Work item:
Using the data below, find how many lines include the word "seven" and report that figure alone.

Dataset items
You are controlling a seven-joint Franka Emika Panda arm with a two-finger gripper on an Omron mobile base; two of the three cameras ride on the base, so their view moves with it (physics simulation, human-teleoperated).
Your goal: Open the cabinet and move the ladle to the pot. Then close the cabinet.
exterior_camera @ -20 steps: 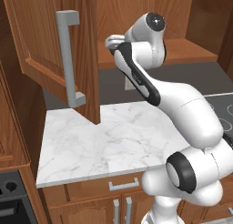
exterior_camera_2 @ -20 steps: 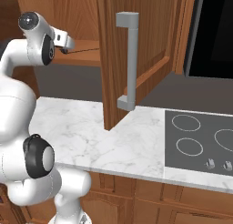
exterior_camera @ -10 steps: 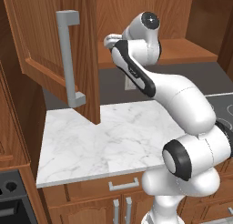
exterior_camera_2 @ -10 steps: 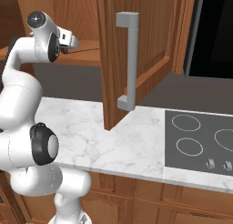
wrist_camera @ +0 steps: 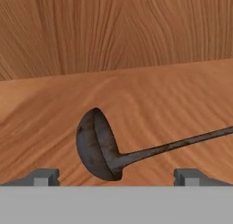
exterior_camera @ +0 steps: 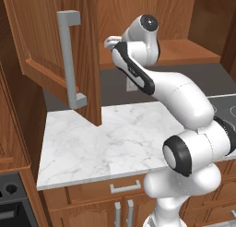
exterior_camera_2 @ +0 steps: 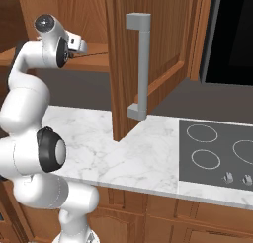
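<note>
Warm brown wood is framing the left base view: the cabinet (exterior_camera: 60, 55) door is standing swung out over the white marble worktop (exterior_camera: 110, 143), its grey bar handle (exterior_camera: 69, 60) facing the camera and its lower corner hanging above the slab. The arm (exterior_camera: 152, 78) is reaching up to the open cabinet shelf (exterior_camera: 184, 53), with bare marble lying open below it.

From the right base view, the same door is jutting forward at the middle, its edge dividing the arm's side from the cooktop (exterior_camera_2: 217, 153) side. The wrist is sitting at shelf height left of the door, and the thin ladle (exterior_camera_2: 91, 53) handle is showing as a dark line along the shelf, running toward the door.

In the hand view, the pincer (wrist_camera: 116, 178) is standing released, its two tips wide apart at the bottom. The ladle is lying on the shelf just ahead of them and between their lines, bowl at the left, handle running off to the right, untouched.
</note>
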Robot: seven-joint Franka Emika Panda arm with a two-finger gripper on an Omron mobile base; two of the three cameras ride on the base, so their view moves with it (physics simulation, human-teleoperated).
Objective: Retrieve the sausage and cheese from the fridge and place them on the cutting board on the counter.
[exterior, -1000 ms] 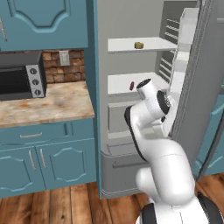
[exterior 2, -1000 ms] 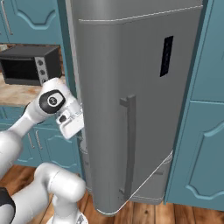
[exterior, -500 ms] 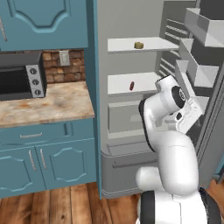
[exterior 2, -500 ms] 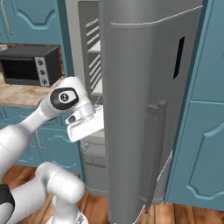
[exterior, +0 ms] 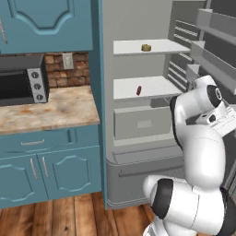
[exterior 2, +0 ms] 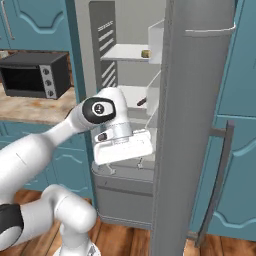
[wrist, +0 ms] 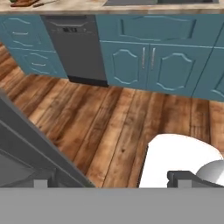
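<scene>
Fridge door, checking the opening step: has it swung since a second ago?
Yes. The fridge door has swung open, away from the cabinet, uncovering the shelf in the right base view.

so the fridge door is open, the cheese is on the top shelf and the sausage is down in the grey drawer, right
Not quite. The sausage lies on the white shelf above the grey drawer, not in it, as the left base view shows. The fridge door is open and the cheese is on the top shelf.

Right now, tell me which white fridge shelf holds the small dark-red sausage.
The lower white shelf, just above the grey drawer, holds the sausage; the upper shelf holds the yellowish cheese.
</scene>
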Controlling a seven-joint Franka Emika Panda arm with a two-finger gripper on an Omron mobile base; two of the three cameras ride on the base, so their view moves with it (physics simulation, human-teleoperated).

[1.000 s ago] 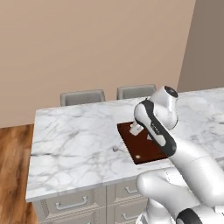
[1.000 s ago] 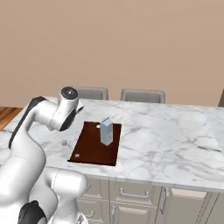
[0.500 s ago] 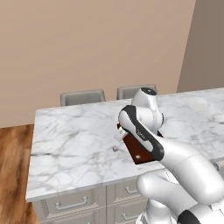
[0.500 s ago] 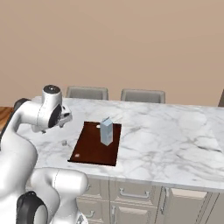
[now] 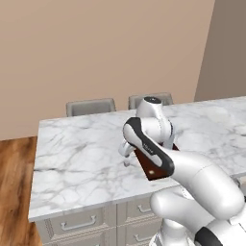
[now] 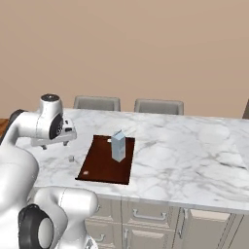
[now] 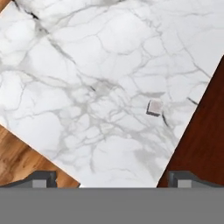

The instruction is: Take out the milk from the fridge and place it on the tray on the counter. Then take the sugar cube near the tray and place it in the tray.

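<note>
tray: dark red-brown board (image 6: 104, 163) flat on the counter (image 6: 194, 151), near its front edge; corner also in hand view (image 7: 205, 144)
in tray: milk (image 6: 118, 145) upright, toward the far right part of the board; pale slot handle at the near end
sugar cube: tiny grey cube (image 7: 154, 107) on bare marble just beside the tray's left edge, not in it; also seen at (image 6: 71, 158)
hand: (image 7: 113, 177) fingertips spread wide apart, empty, above the counter, cube ahead between them, closer to the right tip
arm: bent over the counter's left part, wrist (image 6: 51, 127) above and left of the cube, left of the tray
rest: two grey chair backs (image 6: 97, 102) behind the counter; wood floor (image 5: 14, 182) at left
</note>
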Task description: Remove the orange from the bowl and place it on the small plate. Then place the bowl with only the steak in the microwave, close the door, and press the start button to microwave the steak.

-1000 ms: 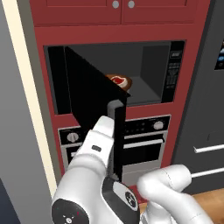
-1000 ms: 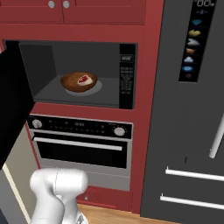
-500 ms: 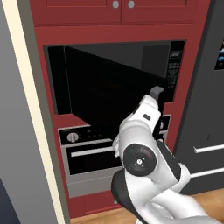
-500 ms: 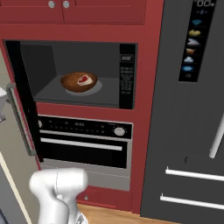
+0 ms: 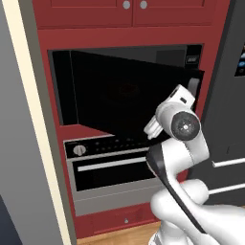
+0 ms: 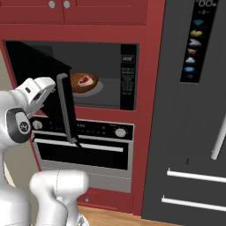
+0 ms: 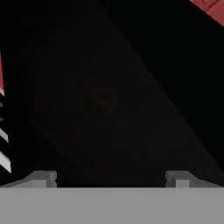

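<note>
The microwave (image 6: 88,73) sits in red cabinetry (image 6: 150,88), above a built-in oven (image 6: 81,143) with a horizontal handle. Its button panel (image 6: 128,77) occupies the right side of the front.

The door (image 5: 129,98) stands partly open, hinged at the left and angled outward from the cavity. In the right base view it appears almost edge-on, with the vertical silver bar handle (image 6: 66,108) at its free edge. In the left base view its black glass face spans most of the microwave front.

The bowl (image 6: 85,84) rests inside the cavity on the cavity floor. The steak (image 6: 86,80) lies in the bowl. Both are visible past the free edge of the door in the right base view. No other item is visible in the bowl.

The end effector (image 7: 109,177) is positioned against or just beside the outer face of the door, at the handle end. In the hand view the two finger tips (image 7: 41,177) stand far apart at the bottom, with dark door glass between and beyond them. The jaws are fully spread and grip nothing.

A dark refrigerator (image 6: 194,110) stands to the right of the cabinetry.
</note>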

The answer:
3